◆ Work instructions: Wherever a line of the data contains "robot", copy that line.

◆ Data shown:

↓↓↓

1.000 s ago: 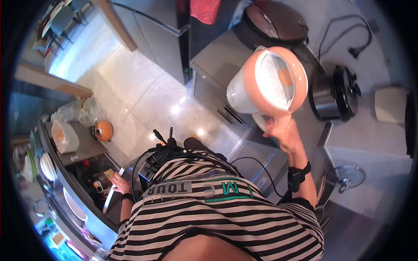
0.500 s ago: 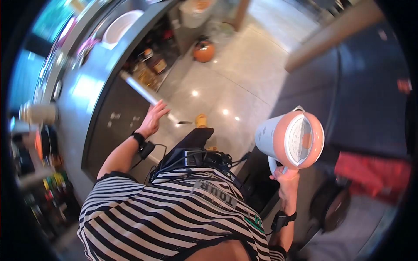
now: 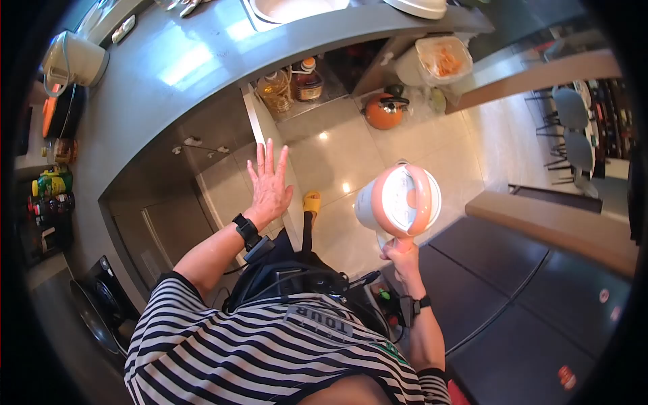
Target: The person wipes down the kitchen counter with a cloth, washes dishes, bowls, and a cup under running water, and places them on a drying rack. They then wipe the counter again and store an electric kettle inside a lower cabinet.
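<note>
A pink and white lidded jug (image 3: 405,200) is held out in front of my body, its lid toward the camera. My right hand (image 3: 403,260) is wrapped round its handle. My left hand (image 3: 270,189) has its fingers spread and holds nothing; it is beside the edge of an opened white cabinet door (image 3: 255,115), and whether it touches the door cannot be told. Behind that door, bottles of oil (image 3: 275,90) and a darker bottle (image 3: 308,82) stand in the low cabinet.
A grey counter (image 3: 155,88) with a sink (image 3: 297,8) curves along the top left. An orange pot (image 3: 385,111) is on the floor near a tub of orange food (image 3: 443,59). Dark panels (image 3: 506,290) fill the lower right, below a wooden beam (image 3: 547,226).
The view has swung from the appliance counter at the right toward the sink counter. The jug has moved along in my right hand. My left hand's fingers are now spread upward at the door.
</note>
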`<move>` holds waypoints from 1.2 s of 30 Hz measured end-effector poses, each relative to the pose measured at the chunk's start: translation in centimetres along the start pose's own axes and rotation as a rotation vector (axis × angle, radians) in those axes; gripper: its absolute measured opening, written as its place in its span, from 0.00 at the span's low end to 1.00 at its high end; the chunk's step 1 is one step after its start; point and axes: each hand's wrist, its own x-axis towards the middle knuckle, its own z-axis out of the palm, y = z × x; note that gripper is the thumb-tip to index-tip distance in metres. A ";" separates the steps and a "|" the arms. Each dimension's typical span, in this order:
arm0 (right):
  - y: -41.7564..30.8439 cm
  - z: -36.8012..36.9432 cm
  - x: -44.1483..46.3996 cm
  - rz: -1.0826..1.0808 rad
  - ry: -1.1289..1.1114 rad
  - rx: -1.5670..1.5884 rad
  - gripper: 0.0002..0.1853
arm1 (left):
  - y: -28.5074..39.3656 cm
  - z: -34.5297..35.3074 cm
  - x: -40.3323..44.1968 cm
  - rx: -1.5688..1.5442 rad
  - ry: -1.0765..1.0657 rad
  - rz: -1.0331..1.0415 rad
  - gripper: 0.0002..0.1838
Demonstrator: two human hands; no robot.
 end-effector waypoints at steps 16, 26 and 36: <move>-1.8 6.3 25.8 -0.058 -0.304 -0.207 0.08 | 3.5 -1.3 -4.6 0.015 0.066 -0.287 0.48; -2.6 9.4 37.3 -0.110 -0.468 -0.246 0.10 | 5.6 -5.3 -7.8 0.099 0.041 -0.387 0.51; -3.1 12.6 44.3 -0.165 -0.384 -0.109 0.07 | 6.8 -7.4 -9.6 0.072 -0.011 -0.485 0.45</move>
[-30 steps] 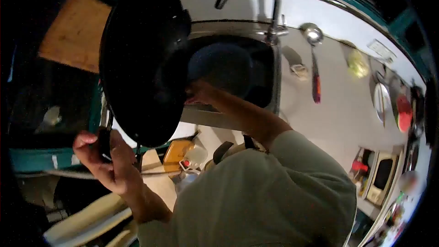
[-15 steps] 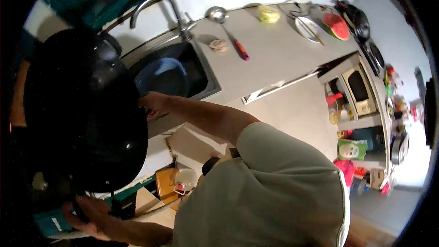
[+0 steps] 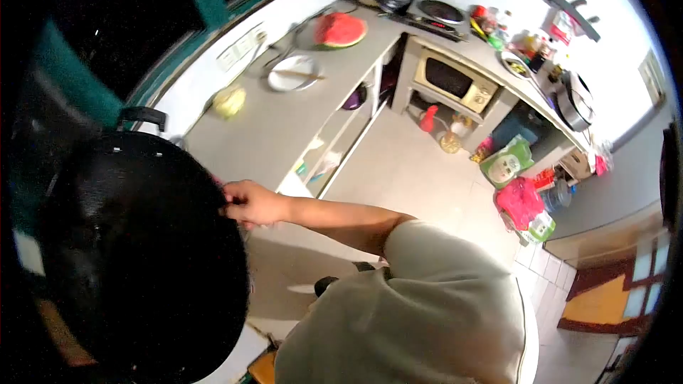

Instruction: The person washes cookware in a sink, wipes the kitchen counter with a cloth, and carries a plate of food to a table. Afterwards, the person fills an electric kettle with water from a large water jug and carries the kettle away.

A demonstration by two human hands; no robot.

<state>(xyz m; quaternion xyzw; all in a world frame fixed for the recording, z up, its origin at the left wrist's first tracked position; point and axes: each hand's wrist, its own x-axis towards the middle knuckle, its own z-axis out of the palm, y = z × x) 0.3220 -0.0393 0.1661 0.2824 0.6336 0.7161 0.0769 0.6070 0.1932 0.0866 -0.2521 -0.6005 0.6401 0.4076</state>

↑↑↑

◆ Written answer:
Demonstrator: two human hands; no robot.
A demonstration by two human hands; no robot.

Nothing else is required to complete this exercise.